After Tom is put in handcuffs by the officer, Sue cries out for him and refuses to accept what is happening to Tom and questioning how this could be possible. She sends Matilda to ask for help from the white family she once worked for, hoping their power and color might protect Tom and stop the situation from escalating. Sue holds on to hope that justice will overcome, and Tom will be proven innocent, however, the outcome ends very tragically. Before anyone could come help with getting Tom out of the situation, they had already lynched him. The play ends with this horrifying news, proving that racial injustice heavily exist in the South.Overall, the play just states what happen and how quickly false accusations can lead to violence and shows the lack of protection against black men are very limited.

==Production and reception==

A Sunday Morning in the South by Georgia Douglas Johnson play was produced in the early 20th-century Black theater movement which it associated with the Harlem Renaissance, a time when many African Americans playwrights could only present their work outside of mainstream space dues to the racism that was happening. Because of this the play was only performed in community settings rather than in large theaters.

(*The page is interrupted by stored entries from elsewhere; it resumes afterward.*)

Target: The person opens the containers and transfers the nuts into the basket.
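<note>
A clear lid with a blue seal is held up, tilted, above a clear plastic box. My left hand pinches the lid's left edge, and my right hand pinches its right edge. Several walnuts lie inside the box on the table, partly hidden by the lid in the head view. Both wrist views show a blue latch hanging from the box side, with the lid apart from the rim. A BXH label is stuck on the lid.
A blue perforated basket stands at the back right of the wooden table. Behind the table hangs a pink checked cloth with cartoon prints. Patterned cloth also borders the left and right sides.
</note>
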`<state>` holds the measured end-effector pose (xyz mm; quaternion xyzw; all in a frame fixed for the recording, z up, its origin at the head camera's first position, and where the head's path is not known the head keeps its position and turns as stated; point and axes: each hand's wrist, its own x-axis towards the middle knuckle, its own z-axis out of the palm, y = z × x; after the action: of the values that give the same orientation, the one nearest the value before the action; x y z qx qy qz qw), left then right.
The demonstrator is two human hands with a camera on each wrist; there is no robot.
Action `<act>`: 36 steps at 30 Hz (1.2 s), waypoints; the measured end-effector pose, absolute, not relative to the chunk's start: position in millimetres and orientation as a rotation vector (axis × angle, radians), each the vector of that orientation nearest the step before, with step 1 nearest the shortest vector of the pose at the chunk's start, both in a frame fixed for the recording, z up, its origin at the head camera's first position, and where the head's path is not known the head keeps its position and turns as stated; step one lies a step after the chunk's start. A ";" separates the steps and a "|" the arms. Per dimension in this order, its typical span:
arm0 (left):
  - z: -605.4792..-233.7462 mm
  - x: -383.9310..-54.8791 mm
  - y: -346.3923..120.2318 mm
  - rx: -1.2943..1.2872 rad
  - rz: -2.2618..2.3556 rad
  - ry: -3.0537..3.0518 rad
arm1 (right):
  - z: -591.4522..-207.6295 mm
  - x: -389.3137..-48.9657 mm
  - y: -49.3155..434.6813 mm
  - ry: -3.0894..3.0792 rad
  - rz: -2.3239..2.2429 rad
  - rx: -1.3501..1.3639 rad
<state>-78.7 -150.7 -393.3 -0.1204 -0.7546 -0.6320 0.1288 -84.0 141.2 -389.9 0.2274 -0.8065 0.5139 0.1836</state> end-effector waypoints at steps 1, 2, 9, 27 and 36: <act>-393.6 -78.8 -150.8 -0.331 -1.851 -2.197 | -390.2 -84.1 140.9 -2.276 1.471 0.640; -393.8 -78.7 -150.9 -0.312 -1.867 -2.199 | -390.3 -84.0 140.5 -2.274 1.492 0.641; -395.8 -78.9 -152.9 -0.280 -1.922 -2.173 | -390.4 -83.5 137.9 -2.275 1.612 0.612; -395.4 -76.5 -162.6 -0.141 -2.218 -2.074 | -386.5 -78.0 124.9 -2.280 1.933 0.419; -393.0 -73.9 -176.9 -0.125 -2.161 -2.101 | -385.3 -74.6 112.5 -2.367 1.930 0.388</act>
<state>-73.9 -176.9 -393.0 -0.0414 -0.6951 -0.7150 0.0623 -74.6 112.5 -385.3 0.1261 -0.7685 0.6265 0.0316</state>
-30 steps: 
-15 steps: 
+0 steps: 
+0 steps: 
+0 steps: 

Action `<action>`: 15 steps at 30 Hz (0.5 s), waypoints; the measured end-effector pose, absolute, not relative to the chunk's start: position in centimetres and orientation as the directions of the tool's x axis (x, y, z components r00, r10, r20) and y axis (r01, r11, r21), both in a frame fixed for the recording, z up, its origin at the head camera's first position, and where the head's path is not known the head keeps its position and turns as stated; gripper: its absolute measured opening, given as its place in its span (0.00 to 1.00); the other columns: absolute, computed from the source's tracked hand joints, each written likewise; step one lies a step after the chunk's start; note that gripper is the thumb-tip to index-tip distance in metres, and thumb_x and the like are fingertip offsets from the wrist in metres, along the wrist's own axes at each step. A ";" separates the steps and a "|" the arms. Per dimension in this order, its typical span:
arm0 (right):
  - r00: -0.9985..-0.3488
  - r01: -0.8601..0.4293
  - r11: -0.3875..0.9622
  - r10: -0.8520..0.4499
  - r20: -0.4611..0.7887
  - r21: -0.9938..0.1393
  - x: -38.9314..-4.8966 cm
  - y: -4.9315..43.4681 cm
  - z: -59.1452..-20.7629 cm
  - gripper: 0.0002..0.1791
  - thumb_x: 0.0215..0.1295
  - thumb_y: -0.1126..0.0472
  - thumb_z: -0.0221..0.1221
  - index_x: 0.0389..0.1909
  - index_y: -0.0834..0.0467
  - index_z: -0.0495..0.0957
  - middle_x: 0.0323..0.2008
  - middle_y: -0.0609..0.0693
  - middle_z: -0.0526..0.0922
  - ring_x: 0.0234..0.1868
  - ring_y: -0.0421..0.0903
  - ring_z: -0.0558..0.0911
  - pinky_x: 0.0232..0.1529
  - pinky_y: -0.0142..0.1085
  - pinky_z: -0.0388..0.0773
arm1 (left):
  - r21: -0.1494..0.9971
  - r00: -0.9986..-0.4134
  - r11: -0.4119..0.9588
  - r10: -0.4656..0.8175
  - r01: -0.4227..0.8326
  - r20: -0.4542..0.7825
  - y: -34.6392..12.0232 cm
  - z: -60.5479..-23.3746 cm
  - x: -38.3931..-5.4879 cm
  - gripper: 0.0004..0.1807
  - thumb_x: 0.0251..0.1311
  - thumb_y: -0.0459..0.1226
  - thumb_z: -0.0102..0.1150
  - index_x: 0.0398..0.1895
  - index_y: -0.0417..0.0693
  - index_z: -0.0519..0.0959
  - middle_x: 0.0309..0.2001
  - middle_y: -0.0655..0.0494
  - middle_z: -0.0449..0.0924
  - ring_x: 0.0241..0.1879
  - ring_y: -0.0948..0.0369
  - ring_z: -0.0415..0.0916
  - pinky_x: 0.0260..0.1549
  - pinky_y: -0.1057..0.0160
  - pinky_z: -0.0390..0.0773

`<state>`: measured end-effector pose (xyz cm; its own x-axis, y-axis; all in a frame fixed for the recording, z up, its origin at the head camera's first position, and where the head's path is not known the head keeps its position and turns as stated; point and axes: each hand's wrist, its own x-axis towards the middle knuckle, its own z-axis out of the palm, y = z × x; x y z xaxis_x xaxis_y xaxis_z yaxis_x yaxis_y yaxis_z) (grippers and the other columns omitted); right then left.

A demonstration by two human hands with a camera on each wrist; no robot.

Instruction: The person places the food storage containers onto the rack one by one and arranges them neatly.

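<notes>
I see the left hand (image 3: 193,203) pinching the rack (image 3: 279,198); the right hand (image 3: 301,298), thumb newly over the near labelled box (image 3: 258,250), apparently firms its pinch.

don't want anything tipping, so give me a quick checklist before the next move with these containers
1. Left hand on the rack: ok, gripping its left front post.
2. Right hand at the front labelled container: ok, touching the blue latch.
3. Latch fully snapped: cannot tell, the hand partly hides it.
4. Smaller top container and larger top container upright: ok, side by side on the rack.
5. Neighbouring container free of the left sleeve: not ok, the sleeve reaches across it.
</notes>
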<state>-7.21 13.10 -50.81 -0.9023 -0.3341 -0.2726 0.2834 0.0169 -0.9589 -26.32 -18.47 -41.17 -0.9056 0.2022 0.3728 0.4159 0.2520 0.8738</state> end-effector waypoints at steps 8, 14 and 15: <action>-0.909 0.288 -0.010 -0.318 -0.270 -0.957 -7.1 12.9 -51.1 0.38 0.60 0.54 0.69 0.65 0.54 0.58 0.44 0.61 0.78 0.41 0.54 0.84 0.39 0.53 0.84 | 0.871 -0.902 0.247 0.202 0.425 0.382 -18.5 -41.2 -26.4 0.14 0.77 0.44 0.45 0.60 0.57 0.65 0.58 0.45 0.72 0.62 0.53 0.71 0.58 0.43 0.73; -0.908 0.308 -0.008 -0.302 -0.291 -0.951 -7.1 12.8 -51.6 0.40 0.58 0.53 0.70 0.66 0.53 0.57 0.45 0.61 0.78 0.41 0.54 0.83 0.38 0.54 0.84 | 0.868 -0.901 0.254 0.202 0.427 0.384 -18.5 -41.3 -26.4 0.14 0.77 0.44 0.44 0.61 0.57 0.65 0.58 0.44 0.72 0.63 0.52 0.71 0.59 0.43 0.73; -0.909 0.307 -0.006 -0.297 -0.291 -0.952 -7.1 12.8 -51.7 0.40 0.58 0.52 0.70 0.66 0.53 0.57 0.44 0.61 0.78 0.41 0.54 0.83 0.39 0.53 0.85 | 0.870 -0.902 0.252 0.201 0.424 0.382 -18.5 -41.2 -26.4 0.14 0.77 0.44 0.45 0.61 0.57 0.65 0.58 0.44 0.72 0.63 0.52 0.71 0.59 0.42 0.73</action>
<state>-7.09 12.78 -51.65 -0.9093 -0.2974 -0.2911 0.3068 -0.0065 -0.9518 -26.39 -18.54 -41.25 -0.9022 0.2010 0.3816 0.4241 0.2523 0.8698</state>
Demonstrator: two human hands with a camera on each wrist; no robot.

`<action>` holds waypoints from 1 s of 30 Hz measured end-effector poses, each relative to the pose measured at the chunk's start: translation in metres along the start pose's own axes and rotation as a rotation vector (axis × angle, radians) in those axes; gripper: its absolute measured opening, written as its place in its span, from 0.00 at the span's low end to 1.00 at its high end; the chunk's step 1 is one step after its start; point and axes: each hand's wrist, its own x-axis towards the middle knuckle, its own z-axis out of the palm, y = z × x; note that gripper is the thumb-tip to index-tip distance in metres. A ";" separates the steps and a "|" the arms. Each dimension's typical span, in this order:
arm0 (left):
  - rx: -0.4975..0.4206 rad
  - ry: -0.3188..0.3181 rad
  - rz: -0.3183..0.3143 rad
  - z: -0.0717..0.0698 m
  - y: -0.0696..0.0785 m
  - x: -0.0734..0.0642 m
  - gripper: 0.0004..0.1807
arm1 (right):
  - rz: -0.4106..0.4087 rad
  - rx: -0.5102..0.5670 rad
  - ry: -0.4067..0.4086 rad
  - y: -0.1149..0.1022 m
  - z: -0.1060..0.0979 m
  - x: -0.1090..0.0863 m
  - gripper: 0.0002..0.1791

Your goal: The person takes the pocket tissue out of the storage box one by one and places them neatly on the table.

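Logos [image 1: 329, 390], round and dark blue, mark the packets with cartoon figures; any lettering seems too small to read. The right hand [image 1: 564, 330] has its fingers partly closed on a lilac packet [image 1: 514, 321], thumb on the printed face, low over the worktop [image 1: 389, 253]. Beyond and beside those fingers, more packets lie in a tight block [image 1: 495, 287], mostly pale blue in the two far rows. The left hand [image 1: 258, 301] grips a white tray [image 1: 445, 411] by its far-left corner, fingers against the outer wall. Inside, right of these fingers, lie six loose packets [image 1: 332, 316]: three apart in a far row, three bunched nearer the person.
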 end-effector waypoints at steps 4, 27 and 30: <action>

This play is based on a series of characters including Sue Jones (Elderly Grandmother), Tom Griggs and Bossie Griggs (Grandsons), her neighbor/friend (Liza Griggs) her friend (Matilda Brown), a white girl (the victim) and two white officers. These characters are based around a small Black family who is experiencing racism firsthand when Tom is being accused of committing a crime that he didn't commit which shows how trouble and racism will always follow you even when you're a good person.

==Historical background==

A Sunday Morning in the South was written during the early 1900s, a time when racism and segregation was heavily rooted in American society, especially in the South. This period of time was known as the Jim Crow era that was made to keep black, and whites separated in public areas like the schools, restaurants, and even transportation. A Sunday Morning in the South wasn't able to be acted or printed out during Johnson's time nor was it available until James V Hatch and Ted Shine published it in their Black Theater USA in 1847–1974 under the "Black Folks Plays of the 1920s" section which goes to show that black people didn't have a chance to get their stories out because it was roughly hidden so that the whites could protect themselves.

One of the most important influences on the play is the amount of lynching during this time. Lynchings were mainly mobbing violences that targeted African American without any real evidence of a crime. Black men were often falsely accused of crimes, especially involving white women and these accusations led to deadly consequences without any evidence to prove otherwise. The reality of this is reflected in the events of the play, where fear and suspicion escalated into tragedy within seconds.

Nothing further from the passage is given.